__TASK__
Retype all of the data word for word, without pictures.
BEGIN INFORMATION SHOWN
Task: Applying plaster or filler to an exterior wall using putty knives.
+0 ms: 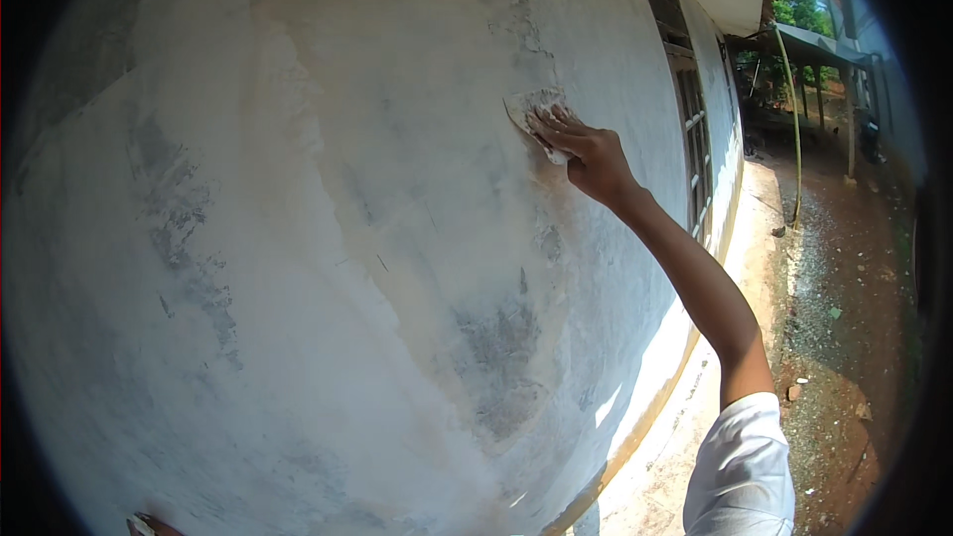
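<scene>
My right hand [586, 151] reaches up and is closed around a putty scraper [529, 119]. White putty smears the scraper and my fingers. The flat edge of the tool lies against the wall [427, 238], which carries uneven white, cream and grey patches. A rough cracked strip [526, 30] runs down the wall just above the scraper. At the bottom left corner only a sliver of my left hand [159, 526] shows, closed at the edge of a pale thing that I cannot make out.
A barred window [692, 119] is set in the wall to the right. A sunlit concrete ledge [675, 437] follows the wall's foot. Beyond it runs a dirt path [834, 337] with stones. A thin pole [794, 129] leans near a roofed shelter [824, 45].
</scene>
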Demonstrator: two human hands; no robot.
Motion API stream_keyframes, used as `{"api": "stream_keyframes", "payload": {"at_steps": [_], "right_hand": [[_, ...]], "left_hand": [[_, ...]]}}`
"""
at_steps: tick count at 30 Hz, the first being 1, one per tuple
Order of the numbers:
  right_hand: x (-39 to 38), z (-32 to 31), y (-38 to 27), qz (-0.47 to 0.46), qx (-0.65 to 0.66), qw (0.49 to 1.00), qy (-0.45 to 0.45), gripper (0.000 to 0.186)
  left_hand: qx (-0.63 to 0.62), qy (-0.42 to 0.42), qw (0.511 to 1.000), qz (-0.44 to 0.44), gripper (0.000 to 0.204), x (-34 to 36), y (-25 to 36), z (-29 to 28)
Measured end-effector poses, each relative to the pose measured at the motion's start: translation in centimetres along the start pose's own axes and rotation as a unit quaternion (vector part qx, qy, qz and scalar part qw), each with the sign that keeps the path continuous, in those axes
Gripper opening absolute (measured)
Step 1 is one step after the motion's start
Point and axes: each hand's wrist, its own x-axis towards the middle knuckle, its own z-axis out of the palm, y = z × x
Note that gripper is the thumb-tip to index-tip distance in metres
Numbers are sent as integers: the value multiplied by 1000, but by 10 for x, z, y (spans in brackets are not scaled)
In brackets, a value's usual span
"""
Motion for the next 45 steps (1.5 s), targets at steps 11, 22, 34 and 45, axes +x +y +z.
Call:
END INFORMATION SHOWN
__FINISHED TASK__
Task: Applying plaster or filler to an exterior wall using putty knives.
+0 ms: 
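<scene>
My right hand [586, 151] reaches up and is closed around a putty scraper [529, 119]. White putty smears the scraper and my fingers. The flat edge of the tool lies against the wall [427, 238], which carries uneven white, cream and grey patches. A rough cracked strip [526, 30] runs down the wall just above the scraper. At the bottom left corner only a sliver of my left hand [159, 526] shows, closed at the edge of a pale thing that I cannot make out.
A barred window [692, 119] is set in the wall to the right. A sunlit concrete ledge [675, 437] follows the wall's foot. Beyond it runs a dirt path [834, 337] with stones. A thin pole [794, 129] leans near a roofed shelter [824, 45].
</scene>
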Demonstrator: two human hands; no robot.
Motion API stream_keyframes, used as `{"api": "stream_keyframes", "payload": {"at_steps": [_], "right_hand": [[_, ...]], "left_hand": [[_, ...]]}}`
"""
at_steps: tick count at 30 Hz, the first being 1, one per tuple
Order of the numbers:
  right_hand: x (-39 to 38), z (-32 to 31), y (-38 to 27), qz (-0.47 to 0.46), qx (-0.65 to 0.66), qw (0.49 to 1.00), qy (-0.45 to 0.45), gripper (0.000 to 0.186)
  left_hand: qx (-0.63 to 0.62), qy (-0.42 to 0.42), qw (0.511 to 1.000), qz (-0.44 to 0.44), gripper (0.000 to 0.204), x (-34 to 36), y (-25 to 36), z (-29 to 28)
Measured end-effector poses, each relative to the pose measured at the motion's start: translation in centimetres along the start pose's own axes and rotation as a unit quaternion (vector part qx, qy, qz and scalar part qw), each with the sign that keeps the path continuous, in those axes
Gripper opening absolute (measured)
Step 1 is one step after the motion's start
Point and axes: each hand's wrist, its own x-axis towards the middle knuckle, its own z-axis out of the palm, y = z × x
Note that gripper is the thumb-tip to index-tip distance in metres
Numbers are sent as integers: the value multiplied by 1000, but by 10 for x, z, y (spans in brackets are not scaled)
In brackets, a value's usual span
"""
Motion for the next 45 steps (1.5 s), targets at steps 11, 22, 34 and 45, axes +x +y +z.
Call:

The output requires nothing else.